In this project, an algorithm for creating video textures was implemented and applied to several datasets. This method produces a visual medium between a photograph and a video. It's similar to video in that it consists of time-based visual information, but is also similar to a photograph in that it produces visual information which is static, in a sense. Essentially, it computes video sequence that is similar to an example video, but can run continuously for an indefinite amount of time without exactly repeating itself. The site for the original publication can be found here.
Specifically, the program implemented in this project takes an example video and produces a video texture with a specified number of frames that is similar to the original but consisting of probabilistic transitions between frames of the original.
This sections outlines the implementation details. As an overview, the implemented program takes an example video, a number of texture frames to generate and a parameter for controlling smoothness of transitions. The program was implemented in C using the OpenCV library and a random number library. Most common video formats are supported through OpenCV's platform-specific backend video library.
The raw representation of the input video is a sequence of RGB images. However, the raw video may be higher resolution than needed by the algorithm. For the sake of efficiency, the video is resized to be at most 1024 * 768 pixels and grayscale. Furthermore, brigntness and contrast are made uniform by subtracting the mean and dividing by the variance across pixels for each frame.

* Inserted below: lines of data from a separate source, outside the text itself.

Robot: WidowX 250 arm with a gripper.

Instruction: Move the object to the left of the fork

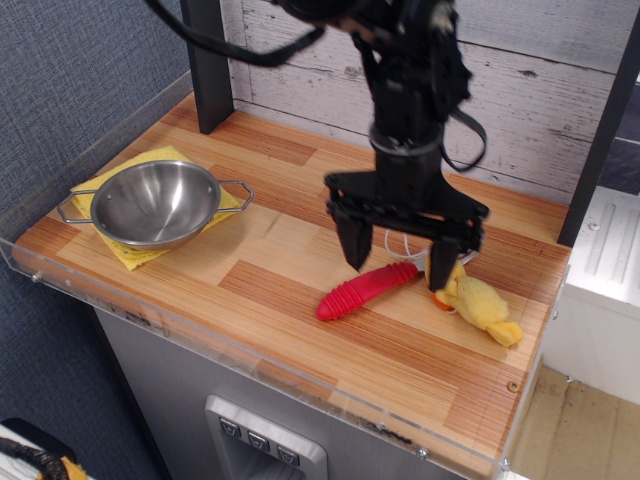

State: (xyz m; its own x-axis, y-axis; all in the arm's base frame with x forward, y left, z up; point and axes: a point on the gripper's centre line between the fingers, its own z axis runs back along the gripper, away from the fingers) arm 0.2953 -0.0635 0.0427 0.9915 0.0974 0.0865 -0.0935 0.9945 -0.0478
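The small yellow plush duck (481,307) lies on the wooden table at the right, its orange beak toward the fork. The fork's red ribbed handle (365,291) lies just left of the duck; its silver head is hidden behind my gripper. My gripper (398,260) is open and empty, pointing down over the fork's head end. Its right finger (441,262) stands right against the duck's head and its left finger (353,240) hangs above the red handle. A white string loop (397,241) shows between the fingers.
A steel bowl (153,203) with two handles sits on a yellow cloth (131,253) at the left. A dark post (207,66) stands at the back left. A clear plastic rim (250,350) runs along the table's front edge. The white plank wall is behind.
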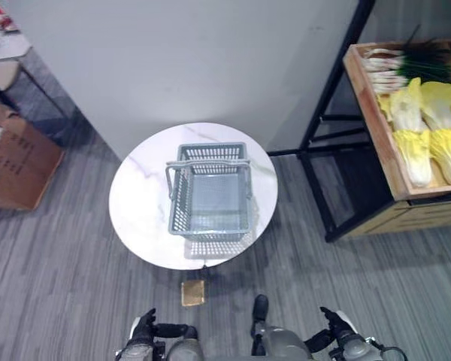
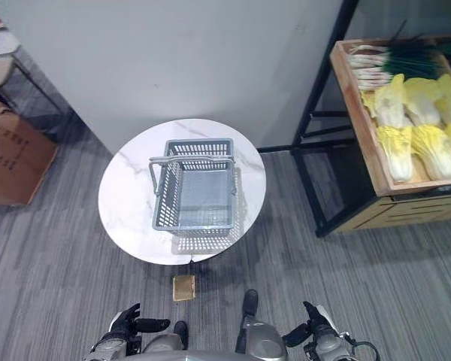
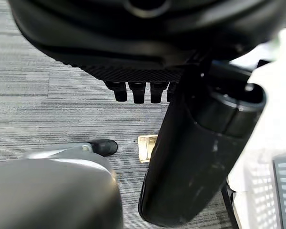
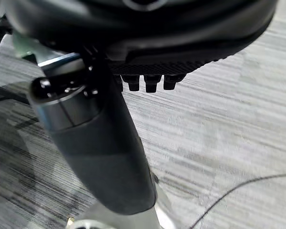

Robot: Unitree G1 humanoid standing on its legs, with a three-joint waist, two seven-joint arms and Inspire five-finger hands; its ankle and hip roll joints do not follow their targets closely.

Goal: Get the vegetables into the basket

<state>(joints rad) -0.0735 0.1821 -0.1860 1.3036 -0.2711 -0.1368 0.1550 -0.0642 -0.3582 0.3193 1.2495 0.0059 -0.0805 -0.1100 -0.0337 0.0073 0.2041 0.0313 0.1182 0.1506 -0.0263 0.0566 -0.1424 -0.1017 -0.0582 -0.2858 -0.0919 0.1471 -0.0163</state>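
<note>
Your cabbages [image 1: 428, 131] lie in the crate [image 1: 376, 139], far right of both hands, long axes running toward you. Left hand [image 1: 144, 328] and right hand [image 1: 338, 325] hang relaxed, holding nothing (basket [image 1: 209, 192] on the table [image 1: 139, 203]).

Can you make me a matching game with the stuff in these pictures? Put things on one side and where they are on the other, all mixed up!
Things:
1. grey basket
2. yellow cabbages
3. cardboard box
4. small tan block

Places:
A. on the floor just in front of the round table
B. in the wooden crate on the robot's right
C. on the white round table
D. on the floor at the robot's far left

Pairs: 1-C, 2-B, 3-D, 4-A
</note>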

The distance between each image pair is found by the sum of the squares of pixel intensity differences (SSD). These distances are stored in a matrix. To account for scene dynamics, these distances are filtered by an even-sized diagonal filter with binomial weights. Dead end correction was implemented, but stability issues kept it from being used to generate the results.
Next, these distances were mapped to probabilities. The exponential of the negative of the distances was used, which continuously maps the positive reals to the unit interval. This ensures that large distances are represented by small probabilities and small distances are representedby large probabilities. Scaling the distances by a scalar before hand can be used to smooth out the distribution, giving more or less weight to high probability pairings. The value of smoothing parameter sigma used was chosen as a constant times the mean of the non-zero distances measurements over the entire set of pairings. To create a probabilitiy distribution (PDF), each row was normalized to sum to one. The resulting distribution measures how probable a transition is from a given frame (except the last) to every other.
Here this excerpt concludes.